Work instructions: Retype every entry precisely and keep each line whole.

[Stored items]
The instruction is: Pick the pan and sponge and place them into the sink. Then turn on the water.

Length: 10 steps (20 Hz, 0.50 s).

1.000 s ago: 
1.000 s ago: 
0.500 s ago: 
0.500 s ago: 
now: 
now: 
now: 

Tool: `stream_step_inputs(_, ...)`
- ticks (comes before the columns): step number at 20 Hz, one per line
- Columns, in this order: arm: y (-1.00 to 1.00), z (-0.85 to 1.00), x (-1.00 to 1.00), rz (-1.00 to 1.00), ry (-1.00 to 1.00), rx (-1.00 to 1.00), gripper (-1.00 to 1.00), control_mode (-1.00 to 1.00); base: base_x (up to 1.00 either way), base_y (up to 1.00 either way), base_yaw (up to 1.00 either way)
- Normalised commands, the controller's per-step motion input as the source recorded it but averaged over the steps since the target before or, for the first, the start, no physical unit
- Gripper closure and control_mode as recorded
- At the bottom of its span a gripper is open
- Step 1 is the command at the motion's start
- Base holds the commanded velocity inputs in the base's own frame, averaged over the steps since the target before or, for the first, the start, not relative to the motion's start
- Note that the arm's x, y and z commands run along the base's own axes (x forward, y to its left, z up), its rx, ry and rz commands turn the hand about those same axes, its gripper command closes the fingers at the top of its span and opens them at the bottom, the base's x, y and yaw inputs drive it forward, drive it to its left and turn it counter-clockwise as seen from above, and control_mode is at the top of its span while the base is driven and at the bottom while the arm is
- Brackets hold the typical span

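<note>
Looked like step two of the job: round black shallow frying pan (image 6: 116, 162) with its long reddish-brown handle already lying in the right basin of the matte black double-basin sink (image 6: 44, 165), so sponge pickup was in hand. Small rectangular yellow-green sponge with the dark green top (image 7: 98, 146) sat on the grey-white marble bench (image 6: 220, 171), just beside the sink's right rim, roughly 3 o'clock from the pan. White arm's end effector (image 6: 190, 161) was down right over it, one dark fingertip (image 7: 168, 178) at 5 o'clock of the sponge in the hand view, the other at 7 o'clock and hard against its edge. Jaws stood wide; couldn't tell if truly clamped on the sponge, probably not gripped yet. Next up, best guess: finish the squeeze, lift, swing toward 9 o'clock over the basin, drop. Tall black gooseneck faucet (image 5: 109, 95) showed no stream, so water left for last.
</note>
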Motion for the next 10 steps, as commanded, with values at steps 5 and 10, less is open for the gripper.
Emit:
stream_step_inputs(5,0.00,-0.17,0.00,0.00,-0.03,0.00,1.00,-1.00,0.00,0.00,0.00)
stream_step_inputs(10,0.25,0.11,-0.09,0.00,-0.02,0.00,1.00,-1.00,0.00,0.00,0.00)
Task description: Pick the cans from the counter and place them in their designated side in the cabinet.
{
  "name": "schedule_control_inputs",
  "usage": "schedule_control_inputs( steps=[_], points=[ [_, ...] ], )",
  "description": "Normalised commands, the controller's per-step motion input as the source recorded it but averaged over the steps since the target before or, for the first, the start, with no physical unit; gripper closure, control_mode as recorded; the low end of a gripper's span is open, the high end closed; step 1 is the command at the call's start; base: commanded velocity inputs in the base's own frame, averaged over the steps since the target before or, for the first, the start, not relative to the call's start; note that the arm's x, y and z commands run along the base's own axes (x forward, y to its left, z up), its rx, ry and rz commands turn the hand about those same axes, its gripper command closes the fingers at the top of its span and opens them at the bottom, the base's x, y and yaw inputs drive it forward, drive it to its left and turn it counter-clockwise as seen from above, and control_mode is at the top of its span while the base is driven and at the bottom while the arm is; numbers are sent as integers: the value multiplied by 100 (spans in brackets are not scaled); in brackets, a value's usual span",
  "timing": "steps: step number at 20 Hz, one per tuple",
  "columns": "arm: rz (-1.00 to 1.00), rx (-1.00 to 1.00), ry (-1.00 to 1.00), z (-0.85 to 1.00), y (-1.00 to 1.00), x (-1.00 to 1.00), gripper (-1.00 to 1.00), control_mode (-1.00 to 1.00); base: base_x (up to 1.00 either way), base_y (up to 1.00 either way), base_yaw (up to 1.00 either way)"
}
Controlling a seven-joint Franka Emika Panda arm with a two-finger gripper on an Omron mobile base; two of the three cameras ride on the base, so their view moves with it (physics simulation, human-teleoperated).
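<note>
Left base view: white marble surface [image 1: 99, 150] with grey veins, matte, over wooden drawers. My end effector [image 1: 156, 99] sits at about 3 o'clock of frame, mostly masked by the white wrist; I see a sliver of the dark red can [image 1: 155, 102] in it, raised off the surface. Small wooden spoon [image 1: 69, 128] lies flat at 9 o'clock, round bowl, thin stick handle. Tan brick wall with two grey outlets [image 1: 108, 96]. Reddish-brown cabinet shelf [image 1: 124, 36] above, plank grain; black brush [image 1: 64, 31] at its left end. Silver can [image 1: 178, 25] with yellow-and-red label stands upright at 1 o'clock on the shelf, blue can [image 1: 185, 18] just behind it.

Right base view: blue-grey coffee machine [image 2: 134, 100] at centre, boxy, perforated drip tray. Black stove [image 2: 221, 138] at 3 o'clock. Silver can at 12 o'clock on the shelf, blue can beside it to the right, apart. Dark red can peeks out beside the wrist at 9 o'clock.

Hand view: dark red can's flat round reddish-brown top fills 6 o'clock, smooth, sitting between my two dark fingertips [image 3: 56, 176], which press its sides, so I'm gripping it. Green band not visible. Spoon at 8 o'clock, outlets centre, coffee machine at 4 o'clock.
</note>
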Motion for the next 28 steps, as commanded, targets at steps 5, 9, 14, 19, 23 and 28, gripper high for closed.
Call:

Expected answer:
The instruction is: Pick the pan and sponge and place them into the sink. Then turn on the water.

Length: 10 steps (20 Hz, 0.50 s).

1.000 s ago: 
1.000 s ago: 
0.500 s ago: 
0.500 s ago: 
now: 
now: 
now: 

Tool: `stream_step_inputs(_, ...)`
- ticks (comes before the columns): step number at 20 Hz, one per line
- Columns, in this order: arm: y (-1.00 to 1.00), z (-0.85 to 1.00), x (-1.00 to 1.00), rz (-1.00 to 1.00), ry (-1.00 to 1.00), rx (-1.00 to 1.00), gripper (-1.00 to 1.00), control_mode (-1.00 to 1.00); base: base_x (up to 1.00 either way), base_y (up to 1.00 either way), base_yaw (up to 1.00 either way)
- Normalised commands, the controller's per-step motion input as the source recorded it but averaged over the steps since the target before or, for the first, the start, no physical unit
- Gripper closure and control_mode as recorded
- At the bottom of its span a gripper is open
- Step 1 is the command at the motion's start
- Base holds the commanded velocity inputs in the base's own frame, averaged over the steps since the target before or, for the first, the start, not relative to the motion's start
- Note that the arm's x, y and z commands run along the base's own axes (x forward, y to its left, z up), its rx, ry and rz commands turn the hand about those same axes, its gripper command closes the fingers at the top of its span and opens them at the bottom, the base's x, y and yaw inputs drive it forward, drive it to its left and turn it counter-clockwise as seen from above, and control_mode is at the top of its span while the base is driven and at the bottom while the arm is
- Brackets hold the typical span

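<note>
Looked like step two of the job: round black shallow frying pan (image 6: 116, 162) with its long reddish-brown handle already lying in the right basin of the matte black double-basin sink (image 6: 44, 165), so sponge pickup was in hand. Small rectangular yellow-green sponge with the dark green top (image 7: 98, 146) sat on the grey-white marble bench (image 6: 220, 171), just beside the sink's right rim, roughly 3 o'clock from the pan. White arm's end effector (image 6: 190, 161) was down right over it, one dark fingertip (image 7: 168, 178) at 5 o'clock of the sponge in the hand view, the other at 7 o'clock and hard against its edge. Jaws stood wide; couldn't tell if truly clamped on the sponge, probably not gripped yet. Next up, best guess: finish the squeeze, lift, swing toward 9 o'clock over the basin, drop. Tall black gooseneck faucet (image 5: 109, 95) showed no stream, so water left for last.
</note>
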Motion for the next 10 steps, as commanded, with values at steps 5 and 10, less is open for the gripper.
Emit:
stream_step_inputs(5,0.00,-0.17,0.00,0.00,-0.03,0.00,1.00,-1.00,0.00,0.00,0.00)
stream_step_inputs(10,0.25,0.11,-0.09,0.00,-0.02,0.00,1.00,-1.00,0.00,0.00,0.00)
Task description: Pick the cans from the counter and place them in their designated side in the cabinet.
{
  "name": "schedule_control_inputs",
  "usage": "schedule_control_inputs( steps=[_], points=[ [_, ...] ], )",
  "description": "Normalised commands, the controller's per-step motion input as the source recorded it but averaged over the steps since the target before or, for the first, the start, with no physical unit; gripper closure, control_mode as recorded; the low end of a gripper's span is open, the high end closed; step 1 is the command at the call's start; base: commanded velocity inputs in the base's own frame, averaged over the steps since the target before or, for the first, the start, not relative to the call's start; note that the arm's x, y and z commands run along the base's own axes (x forward, y to its left, z up), its rx, ry and rz commands turn the hand about those same axes, its gripper command closes the fingers at the top of its span and opens them at the bottom, the base's x, y and yaw inputs drive it forward, drive it to its left and turn it counter-clockwise as seen from above, and control_mode is at the top of its span while the base is driven and at the bottom while the arm is; numbers are sent as integers: the value multiplied by 100 (spans in brackets are not scaled); in brackets, a value's usual span",
  "timing": "steps: step number at 20 Hz, one per tuple",
  "columns": "arm: rz (-1.00 to 1.00), rx (-1.00 to 1.00), ry (-1.00 to 1.00), z (-0.85 to 1.00), y (-1.00 to 1.00), x (-1.00 to 1.00), gripper (-1.00 to 1.00), control_mode (-1.00 to 1.00); base: base_x (up to 1.00 either way), base_y (up to 1.00 either way), base_yaw (up to 1.00 either way)"
}
Controlling a seven-joint Franka Emika Panda arm with a two-finger gripper on an Omron mobile base; two of the three cameras ride on the base, so their view moves with it (physics simulation, human-teleoperated).
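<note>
Left base view: white marble surface [image 1: 99, 150] with grey veins, matte, over wooden drawers. My end effector [image 1: 156, 99] sits at about 3 o'clock of frame, mostly masked by the white wrist; I see a sliver of the dark red can [image 1: 155, 102] in it, raised off the surface. Small wooden spoon [image 1: 69, 128] lies flat at 9 o'clock, round bowl, thin stick handle. Tan brick wall with two grey outlets [image 1: 108, 96]. Reddish-brown cabinet shelf [image 1: 124, 36] above, plank grain; black brush [image 1: 64, 31] at its left end. Silver can [image 1: 178, 25] with yellow-and-red label stands upright at 1 o'clock on the shelf, blue can [image 1: 185, 18] just behind it.

Right base view: blue-grey coffee machine [image 2: 134, 100] at centre, boxy, perforated drip tray. Black stove [image 2: 221, 138] at 3 o'clock. Silver can at 12 o'clock on the shelf, blue can beside it to the right, apart. Dark red can peeks out beside the wrist at 9 o'clock.

Hand view: dark red can's flat round reddish-brown top fills 6 o'clock, smooth, sitting between my two dark fingertips [image 3: 56, 176], which press its sides, so I'm gripping it. Green band not visible. Spoon at 8 o'clock, outlets centre, coffee machine at 4 o'clock.
</note>
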Motion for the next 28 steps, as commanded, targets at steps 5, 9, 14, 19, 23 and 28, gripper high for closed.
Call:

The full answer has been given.